It appears that the Roman Catholic Archdiocese of Galveston-Houston has a new co-cathedral, which is the kind of thing that happens when a little inland town called Houston grows into a megacity and you need a giant new sacred space to symbolize that. It’s formal name is the Co-Cathedral of the Sacred Heart.
The Houston Chronicle did your basic dedication story on this, stressing precisely what you would expect a newspaper to stress — multiculturalism and the details of the three-hour rite. I have no problem with that at all. I mean, Houston is one of the giant, complex, sprawling, multi-ethnic cities in America, if not the world.
“The church is genuinely a sacred space, and holy people have assembled in there and have been nourished,” Cardinal Daniel N. DiNardo said after the service. “That means it is ready. It is ready from now on.” …
At the interior door, DiNardo accepted the keys, plans and designs to the co-cathedral from the architect, builder and designer of the artwork. During the ceremony, symbols, words and actions blessed, cleansed and consecrated the walls, the altar and the people gathered in the co-cathedral. Water was blessed in the baptismal font that sits in the middle aisle of the co-cathedral. It was then sprinkled on the crowd and walls throughout the building.
Passages from the Bible were read in Spanish, Vietnamese, Latin and English. … Incense was burned for the first time in a brazier on the altar as a Psalm was sung to the tune of a traditional a Vietnamese folk song. The previously bare altar and the sanctuary were decorated with flowers, linens and candles and then the lights were turned on for the first time, resulting in a gasp from the congregation.
So far, so good.
But then comes the really strange passage that left me shaking my head a bit. I am a fan of simplicity in reporting and writing, but this is a bit too simple.
And then Communion, a main ritual of Catholicism, was celebrated for the first time.
Yes, and I know that Baptists baptize people. Actually, I think that the term here should be “Mass,” since Communion is usually a term used more by Protestants.
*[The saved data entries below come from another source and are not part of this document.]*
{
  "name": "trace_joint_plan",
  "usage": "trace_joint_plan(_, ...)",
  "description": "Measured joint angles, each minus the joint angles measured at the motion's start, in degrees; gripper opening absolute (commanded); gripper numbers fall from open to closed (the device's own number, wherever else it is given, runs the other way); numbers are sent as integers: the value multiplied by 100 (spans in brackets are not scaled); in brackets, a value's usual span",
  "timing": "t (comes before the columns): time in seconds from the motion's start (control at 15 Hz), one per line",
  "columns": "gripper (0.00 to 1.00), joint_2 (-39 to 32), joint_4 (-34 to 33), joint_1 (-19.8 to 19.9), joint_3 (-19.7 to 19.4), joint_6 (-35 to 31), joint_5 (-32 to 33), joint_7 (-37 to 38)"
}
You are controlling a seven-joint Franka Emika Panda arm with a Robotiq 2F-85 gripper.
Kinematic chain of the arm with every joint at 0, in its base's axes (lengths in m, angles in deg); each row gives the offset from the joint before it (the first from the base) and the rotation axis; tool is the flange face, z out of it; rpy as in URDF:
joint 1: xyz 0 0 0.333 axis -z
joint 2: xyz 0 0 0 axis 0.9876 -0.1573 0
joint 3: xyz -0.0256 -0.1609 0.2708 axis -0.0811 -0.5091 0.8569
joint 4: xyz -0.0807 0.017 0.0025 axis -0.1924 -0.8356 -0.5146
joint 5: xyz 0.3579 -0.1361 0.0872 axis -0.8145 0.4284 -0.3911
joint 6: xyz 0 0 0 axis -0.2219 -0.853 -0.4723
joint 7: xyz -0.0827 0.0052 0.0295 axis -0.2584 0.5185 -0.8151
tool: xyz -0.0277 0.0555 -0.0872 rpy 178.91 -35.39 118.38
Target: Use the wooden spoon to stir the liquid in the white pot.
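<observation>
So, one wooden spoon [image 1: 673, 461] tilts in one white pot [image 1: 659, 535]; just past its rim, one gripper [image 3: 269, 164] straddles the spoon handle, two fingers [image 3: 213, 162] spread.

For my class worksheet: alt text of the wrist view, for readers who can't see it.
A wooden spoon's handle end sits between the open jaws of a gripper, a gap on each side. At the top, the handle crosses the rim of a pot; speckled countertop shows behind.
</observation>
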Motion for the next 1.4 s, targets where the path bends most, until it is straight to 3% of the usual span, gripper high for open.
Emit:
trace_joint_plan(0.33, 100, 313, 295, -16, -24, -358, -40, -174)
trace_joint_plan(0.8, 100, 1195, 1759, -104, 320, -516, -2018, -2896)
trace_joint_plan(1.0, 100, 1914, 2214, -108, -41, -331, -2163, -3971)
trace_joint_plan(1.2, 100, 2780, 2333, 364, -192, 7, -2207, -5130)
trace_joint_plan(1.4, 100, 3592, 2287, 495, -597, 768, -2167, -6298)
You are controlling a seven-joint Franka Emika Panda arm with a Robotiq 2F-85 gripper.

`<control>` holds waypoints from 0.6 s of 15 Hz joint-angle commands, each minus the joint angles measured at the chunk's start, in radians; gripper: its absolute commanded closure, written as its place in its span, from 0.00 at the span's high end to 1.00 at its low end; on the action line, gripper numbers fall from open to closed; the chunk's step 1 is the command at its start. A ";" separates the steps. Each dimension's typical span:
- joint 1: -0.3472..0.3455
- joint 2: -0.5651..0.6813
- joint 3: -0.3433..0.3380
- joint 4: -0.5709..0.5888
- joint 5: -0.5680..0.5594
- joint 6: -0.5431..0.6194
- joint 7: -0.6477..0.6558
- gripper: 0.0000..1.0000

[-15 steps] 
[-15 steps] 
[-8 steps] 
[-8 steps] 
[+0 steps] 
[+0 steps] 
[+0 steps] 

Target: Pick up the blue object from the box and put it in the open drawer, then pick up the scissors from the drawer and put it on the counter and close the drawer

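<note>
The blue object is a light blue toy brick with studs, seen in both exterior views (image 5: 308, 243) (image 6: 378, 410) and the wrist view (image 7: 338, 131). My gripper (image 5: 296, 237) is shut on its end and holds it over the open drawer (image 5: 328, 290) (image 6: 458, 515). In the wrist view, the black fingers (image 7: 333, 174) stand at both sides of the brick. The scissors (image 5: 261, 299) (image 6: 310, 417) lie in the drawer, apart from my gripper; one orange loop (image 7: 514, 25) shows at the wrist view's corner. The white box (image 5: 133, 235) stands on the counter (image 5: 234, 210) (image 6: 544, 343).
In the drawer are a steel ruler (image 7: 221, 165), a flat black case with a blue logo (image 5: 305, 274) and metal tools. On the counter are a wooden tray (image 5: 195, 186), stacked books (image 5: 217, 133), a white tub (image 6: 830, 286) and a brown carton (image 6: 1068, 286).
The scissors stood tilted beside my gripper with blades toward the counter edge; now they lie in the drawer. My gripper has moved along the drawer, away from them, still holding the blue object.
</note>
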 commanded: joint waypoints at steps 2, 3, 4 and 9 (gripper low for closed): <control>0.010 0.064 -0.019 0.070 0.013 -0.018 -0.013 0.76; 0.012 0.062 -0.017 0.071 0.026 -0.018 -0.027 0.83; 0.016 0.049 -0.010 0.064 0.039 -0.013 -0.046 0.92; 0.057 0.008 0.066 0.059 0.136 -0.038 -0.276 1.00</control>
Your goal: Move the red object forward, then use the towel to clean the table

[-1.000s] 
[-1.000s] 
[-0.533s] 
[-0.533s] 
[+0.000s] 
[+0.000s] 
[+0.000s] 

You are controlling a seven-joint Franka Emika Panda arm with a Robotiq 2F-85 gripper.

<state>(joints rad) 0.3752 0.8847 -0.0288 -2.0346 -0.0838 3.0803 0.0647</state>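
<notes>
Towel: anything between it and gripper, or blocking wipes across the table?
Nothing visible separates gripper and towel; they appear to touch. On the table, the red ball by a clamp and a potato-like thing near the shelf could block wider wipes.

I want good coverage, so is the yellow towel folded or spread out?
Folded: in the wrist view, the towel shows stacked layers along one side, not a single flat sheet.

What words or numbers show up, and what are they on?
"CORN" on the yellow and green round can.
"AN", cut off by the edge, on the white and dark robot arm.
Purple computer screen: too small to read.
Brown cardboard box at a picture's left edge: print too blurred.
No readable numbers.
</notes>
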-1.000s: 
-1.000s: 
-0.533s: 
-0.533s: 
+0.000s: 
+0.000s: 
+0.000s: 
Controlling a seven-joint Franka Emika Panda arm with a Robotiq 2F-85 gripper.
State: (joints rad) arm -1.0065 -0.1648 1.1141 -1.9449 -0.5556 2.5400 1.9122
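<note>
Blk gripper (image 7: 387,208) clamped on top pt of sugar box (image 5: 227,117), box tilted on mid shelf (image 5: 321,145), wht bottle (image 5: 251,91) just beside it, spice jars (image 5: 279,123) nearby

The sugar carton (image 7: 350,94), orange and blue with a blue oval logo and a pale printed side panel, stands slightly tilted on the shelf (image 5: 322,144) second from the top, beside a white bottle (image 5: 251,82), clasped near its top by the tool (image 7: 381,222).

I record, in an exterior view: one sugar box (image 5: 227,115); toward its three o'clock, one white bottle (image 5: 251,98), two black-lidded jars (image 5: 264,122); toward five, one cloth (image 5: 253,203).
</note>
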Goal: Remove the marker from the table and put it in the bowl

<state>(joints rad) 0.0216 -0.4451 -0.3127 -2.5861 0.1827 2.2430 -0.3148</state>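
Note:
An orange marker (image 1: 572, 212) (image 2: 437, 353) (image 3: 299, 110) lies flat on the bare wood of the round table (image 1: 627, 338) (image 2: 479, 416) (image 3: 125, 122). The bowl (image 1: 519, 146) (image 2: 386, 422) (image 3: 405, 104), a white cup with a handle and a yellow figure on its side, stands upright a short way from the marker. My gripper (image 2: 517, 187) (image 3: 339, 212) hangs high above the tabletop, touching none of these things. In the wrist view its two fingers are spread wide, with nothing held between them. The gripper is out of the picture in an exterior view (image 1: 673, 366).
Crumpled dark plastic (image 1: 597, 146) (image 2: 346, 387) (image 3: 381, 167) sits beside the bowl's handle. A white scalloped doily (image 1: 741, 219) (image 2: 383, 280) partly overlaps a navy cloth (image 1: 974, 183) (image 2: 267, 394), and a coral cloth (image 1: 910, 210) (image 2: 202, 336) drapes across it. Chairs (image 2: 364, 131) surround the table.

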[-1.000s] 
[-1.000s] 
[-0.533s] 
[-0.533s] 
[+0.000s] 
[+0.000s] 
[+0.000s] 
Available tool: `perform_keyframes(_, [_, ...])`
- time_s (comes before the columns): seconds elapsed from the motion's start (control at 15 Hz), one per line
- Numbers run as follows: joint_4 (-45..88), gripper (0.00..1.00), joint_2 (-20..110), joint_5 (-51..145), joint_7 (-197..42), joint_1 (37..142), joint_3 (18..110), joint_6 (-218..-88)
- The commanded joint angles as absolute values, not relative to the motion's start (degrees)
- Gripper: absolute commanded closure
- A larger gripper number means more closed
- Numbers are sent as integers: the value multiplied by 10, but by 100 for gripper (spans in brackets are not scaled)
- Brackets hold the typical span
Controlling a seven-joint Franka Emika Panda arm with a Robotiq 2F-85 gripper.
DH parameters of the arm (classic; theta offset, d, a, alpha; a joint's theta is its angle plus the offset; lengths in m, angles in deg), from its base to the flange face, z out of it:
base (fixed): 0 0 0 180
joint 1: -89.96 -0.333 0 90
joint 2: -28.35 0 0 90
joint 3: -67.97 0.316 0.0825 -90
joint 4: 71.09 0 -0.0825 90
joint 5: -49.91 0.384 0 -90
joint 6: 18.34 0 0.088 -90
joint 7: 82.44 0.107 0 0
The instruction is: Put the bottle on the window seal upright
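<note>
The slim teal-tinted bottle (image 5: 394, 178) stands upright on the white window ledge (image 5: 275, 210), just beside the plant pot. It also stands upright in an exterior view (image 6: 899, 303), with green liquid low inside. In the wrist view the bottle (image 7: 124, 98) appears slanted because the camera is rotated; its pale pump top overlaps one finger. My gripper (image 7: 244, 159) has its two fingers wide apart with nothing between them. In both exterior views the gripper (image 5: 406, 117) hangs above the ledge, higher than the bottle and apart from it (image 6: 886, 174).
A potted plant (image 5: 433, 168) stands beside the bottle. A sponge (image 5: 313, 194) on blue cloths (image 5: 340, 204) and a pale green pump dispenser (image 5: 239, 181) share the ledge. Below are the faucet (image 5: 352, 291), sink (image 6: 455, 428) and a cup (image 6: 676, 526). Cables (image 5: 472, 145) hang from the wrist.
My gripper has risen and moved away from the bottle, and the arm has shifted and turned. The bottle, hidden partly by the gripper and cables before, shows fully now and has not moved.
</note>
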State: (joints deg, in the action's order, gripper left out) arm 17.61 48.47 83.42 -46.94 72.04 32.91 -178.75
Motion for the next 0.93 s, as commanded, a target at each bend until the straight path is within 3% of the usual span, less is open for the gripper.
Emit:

For Anglicans, it’s usually the Holy Eucharist and the Orthodox service is called the Divine Liturgy.
Now I know that these terms are often used in different churches in different ways. It is also possible that the reporter was searching for the right word for this piece of the ritual, inside the structure of the whole dedication Mass.
But, at the very least (help me, Catholic readers), shouldn’t the reference here be, at the very, least “Holy Communion”? Also, isn’t it safe to say that the Mass is more than “a main ritual” in Catholicism? Could we call it “the” main ritual?